Pada akhirnya penjelajahan olah pengetahuan buku ini berujung pada sebuah kata membuat saya takjub setelah menyadarinya: “akhlak”, yang oleh Nabi Muhammad dalam sebuah hadist-nya dianggap sebagai pencapaian puncak seorang beriman (“Mukmin yang paling sempurna imannya adalah yang paling bagus akhlaknya”. HR. Abu Dawud dan At-Tirmidzi). Saya kira di sinilah hikmah dan makna inti buku ini. Sebagaimana ditulis sendiri oleh penulis ketika membahas tentang Ibn Sina beserta Kita al’Qanun fi al-Tibb:
“Sebab yang dicari seorang Muslim adalah hikmah, bukan idola. Dan hikmah yang dicari harus selaras dengan pedoman hidup kita : quran dan Hadist.” (hal. 181).
Jadi pembaca, saya merasa bahwa sang penulis buku tengah berusaha menawarkan solusi untuk menyelesaikan masalah-masalah di dunia kontemporer ini dengan cara peningkatan adab diri:
“Tempat terindah salah satunya adalah bilik menimba ilmu. Tempat memberadabkan diri hingga menjadi umat Muhammad sejati. Tempat terindah bisa juga bersihnya hati. Bilik hati terbebas dari iri dengki dan kesumat pada orang lain, lebih-lebih sama-sama pengikrar syahadat. Apa yang ada orang lain tak ingin dikurangi sedikit pun agar semata berpindah ke diri ini.” (hal. xviii)

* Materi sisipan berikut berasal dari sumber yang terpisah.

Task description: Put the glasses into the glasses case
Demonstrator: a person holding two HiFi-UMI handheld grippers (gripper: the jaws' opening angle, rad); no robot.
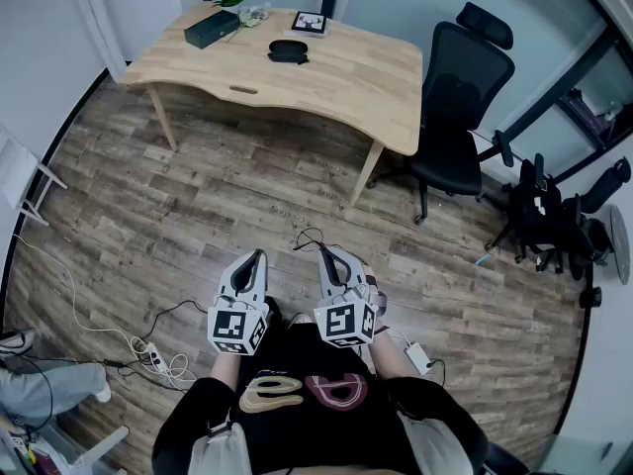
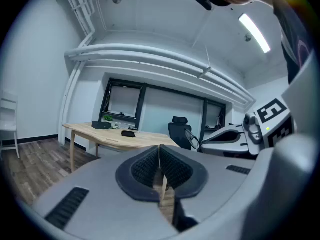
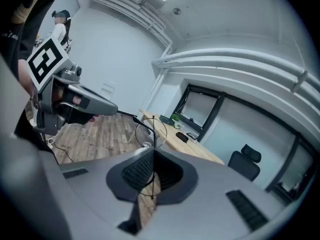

Sebagai penutup, tadi sekilas ketika membaca halaman-halamannya, ingatan saya melayang pada tulisan di buku yang lain; sejilid buku yang mungkin agak kurang dikenal masyarakat. Saya pikir, ada baiknya tulisan tersebut saya kutip di sini. Dari buku yang disusun oleh bp, S.U. Bajasut dan Lukman Hakiem, “Alam Pikiran dan Jejak Perjuangan PRAWOTO MANGKUSASMITO, Ketua Umum (Terakhir) Partai Masyumi”, edisi kedua, Penerbit Buku Kompas, Jakarta, 2014, hal. 127:


Buku S.U. Bajasut dan Lukman Hakiem, “Alam Pikiran dan Jejak Perjuangan PRAWOTO MANGKUSASMITO, Ketua Umum (Terakhir) Partai Masyumi”

Jangan Tinggalkan Tuntunan Agama
“Adapun cara-cara yang dipergunakan, dengan tidak hendak memberikan contoh satu per satu, kerap kali menimbulkan pertanyaan kepada orang-orang yang tidak mudah silau karena kemilaunya kemenangan-kemenangan yang bersifat sementara: Zjin wij wel op de geode weg? (Apakah betul kita sudah berada di jalan yang baik?)
Dipandang dari sudut partai politik yang mendasarkan perjuangannya atas kaidah-kaidah agama, perlu kita renungkan kembali apakah benar di dalam mengejar kemenangan-kemenangan yang bersifat sementara itu dapat dipertanggungjawabkan jika ditinggalkan ketentuan-ketentuan yang terang nash-nya di dalam agama? Saya yakin tidak. Jika demikian, kerusakanlah yang akan menjadi bagian kita dan tidak ada guna, malah menyesatkan perkataan agama yang kita tempelkan pada papan nama kita. Gerangan demikian yang diperingatkan oleh pujangga politikus Syekh Muhammad Abduh dengan perkataannya yang bersayap, “La’natullahi ‘ala as-siyasah (Laknat Allah atas politik).”
Marilah kita membuktikan bahwa kita dapat berpolitik dalam arti untuk menegakkan hak dan kebenaran (15 tahun kemudian perkataan “hak dan kebenaran” digunakan kembali oleh Angkatan 1966-SUB) li I’lai kalimatillah (untuk menegakkan keagungan ajaran Allah-Ed.) dalam tiap-tiap tindakan yang dilakukan.”